RedImperator wrote:Darwinian selection is obviously at work here; it will be interesting to see how far the various survivor populations have diverged if and when they're ever reunited. And how much "human" remains in them; the humans themselves could make up the evolutionary stock from which the next "generation" of megafauna is derived. You already have at least one subspecies which can digest grass; their descendants won't need large brains to survive, or bipedalism, or grasping digits.

And I'm very curious to see how that shuttle launch we saw in the beginning pays off.
So we can't have mermaids without the collapse of civilization? Great. :roll: Your story sucks Surlethe. :razz:

Though in all seriousness, I'm surprised you were not aware of melting ice caps fucking up salinity levels in the ocean. Hell, you can see that on the National Geographic channel. Although I'm still no climatologist so I can't say how much that could counter-act global warming.

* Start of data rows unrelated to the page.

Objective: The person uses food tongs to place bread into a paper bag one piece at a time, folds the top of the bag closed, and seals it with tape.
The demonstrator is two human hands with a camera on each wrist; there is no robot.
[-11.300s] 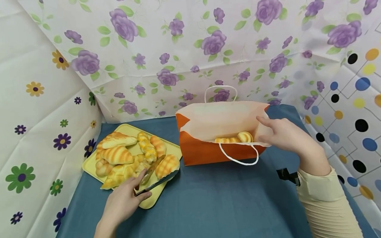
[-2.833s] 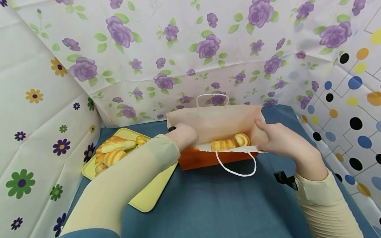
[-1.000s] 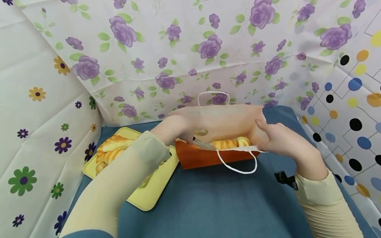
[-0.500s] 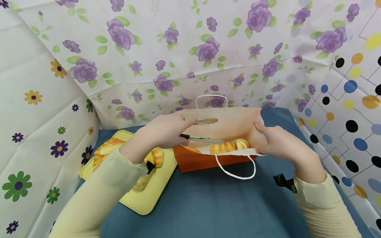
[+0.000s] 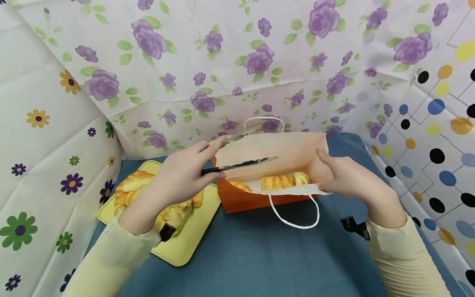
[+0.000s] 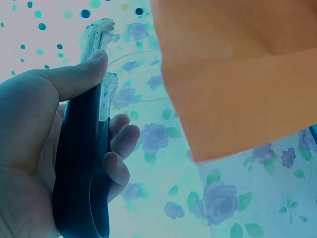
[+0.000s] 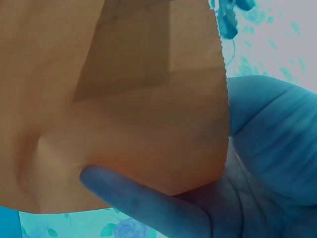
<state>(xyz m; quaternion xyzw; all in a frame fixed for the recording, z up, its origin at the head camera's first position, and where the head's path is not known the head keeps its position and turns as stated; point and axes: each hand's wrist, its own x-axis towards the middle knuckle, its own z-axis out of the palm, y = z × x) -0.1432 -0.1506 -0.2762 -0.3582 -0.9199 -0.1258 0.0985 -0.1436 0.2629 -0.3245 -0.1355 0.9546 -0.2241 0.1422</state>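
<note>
My left hand [image 5: 178, 175] holds a pair of tongs [image 5: 243, 163] by the black handles, above the left side of an orange paper bag [image 5: 256, 205]. The metal arms are spread apart, nothing between them. In the left wrist view, thumb and fingers wrap the tongs [image 6: 79, 148] beside the bag [image 6: 233, 94]. My right hand [image 5: 350, 177] grips the bag's right edge; in the right wrist view, one finger [image 7: 133, 198] lies along the paper [image 7: 148, 134]. Inside the bag are a ridged bread roll [image 5: 277, 182], a round swirled bun [image 5: 302, 178] and a partly hidden bread [image 5: 240, 186].
A yellow tray [image 5: 200, 229] stands left of the bag, piled with several breads [image 5: 177, 216], partly behind my left arm. White twisted handles [image 5: 295, 225] stick out from the bag. Blue cloth [image 5: 274, 260] covers the table; patterned sheets [image 5: 237, 62] hang at the back and sides.
Earlier the tongs reached around a checked round bread on the tray, then down into the bag. Now they have risen out leftward, holding nothing. The right hand keeps its grip on the bag.
</note>
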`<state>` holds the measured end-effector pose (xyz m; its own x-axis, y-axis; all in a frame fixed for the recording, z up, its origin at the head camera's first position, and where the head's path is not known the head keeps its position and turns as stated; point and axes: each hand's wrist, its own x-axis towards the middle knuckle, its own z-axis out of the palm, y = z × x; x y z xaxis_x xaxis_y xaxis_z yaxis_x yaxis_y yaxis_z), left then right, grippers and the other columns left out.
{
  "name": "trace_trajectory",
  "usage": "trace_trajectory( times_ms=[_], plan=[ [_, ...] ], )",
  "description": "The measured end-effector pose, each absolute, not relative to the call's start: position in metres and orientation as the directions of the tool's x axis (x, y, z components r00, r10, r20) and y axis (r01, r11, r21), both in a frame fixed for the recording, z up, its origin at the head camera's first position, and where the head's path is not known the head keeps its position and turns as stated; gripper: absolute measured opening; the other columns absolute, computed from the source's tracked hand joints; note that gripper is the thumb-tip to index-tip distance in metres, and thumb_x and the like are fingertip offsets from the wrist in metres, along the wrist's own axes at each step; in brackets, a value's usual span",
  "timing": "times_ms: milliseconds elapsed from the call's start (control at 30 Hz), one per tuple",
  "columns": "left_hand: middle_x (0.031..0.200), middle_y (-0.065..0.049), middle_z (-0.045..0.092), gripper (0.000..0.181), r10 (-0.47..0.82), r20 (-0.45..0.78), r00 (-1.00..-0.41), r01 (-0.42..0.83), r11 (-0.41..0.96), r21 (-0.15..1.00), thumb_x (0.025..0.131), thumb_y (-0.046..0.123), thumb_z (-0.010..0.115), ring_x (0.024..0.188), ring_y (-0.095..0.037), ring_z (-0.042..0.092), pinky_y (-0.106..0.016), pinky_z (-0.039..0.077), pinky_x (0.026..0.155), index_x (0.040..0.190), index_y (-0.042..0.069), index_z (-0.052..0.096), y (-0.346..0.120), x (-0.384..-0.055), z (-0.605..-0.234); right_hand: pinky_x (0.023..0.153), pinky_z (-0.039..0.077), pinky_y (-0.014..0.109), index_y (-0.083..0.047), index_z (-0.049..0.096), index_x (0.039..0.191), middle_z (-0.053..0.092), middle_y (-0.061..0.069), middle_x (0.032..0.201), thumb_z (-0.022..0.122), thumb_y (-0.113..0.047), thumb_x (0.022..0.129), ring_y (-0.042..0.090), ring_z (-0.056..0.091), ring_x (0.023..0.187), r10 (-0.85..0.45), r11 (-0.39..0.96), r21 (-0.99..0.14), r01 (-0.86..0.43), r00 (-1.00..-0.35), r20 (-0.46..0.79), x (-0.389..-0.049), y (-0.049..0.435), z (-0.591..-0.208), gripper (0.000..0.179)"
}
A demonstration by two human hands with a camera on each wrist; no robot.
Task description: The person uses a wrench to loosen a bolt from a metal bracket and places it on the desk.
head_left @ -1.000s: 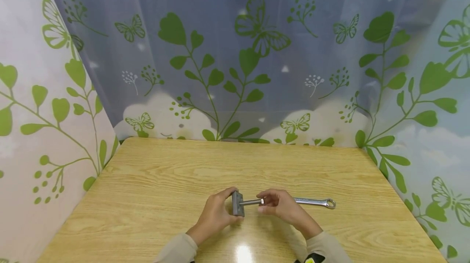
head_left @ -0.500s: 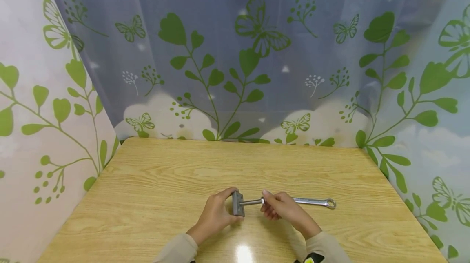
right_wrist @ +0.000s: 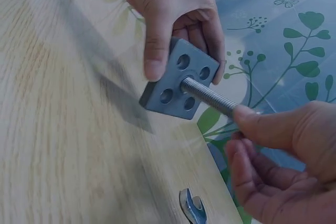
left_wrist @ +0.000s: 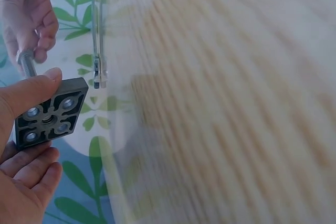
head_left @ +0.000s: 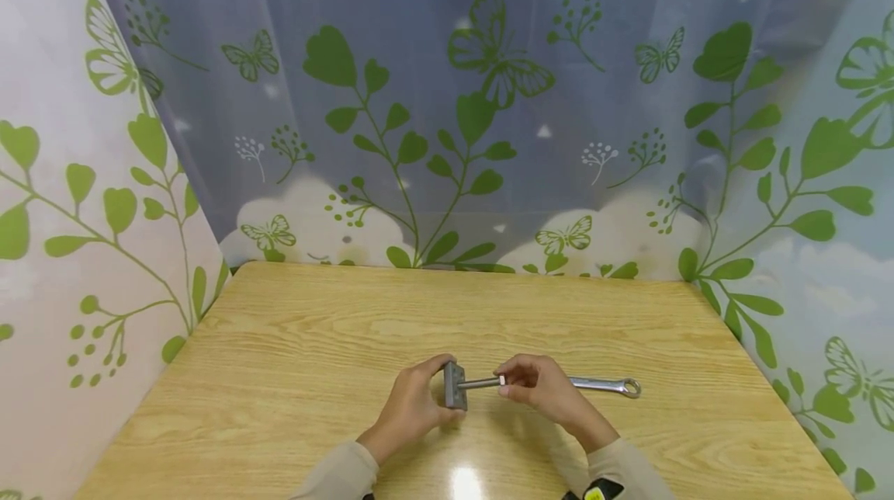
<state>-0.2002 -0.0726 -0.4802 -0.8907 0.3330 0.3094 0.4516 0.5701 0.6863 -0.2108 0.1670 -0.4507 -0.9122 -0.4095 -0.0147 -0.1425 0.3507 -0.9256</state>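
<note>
My left hand grips a grey square plate by its edges, thumb on one side and fingers on the other. Out of the plate's middle hole sticks a threaded bolt, with other holes around it. At the bolt's far end, my right hand pinches the head between thumb and fingertips; the right wrist view has the thumb over that end, hiding the head. The left wrist view shows the plate's ribbed back.
A shiny combination wrench lies on the wood-grain table, partly behind my right hand, ring end to the right. Its open end shows in the right wrist view. Patterned curtains surround the table at the back and sides.
My right hand's thumb and fingers have turned about the bolt's head, rolling over and back again. My left hand and the plate hold nearly still; the wrench has not moved.
</note>
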Motion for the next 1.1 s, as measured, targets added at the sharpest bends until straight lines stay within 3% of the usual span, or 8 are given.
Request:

Quick google search (site:.edu melting polar ice caps global thermal conveyer) nets this:
[url=http://www.globalchange.umich.edu/globalchange1/current/lectures/samson/blue_planet/index.html]source[/url] (University of Michigan) wrote:The oceans are extremely important in regulating climate. Over half of the solar radiation absorbed by our planet is taken up by the oceans. This energy, once absorbed, is redistributed by ocean currents. The mass movement of water performed by the oceans plays a key role in the control of climate.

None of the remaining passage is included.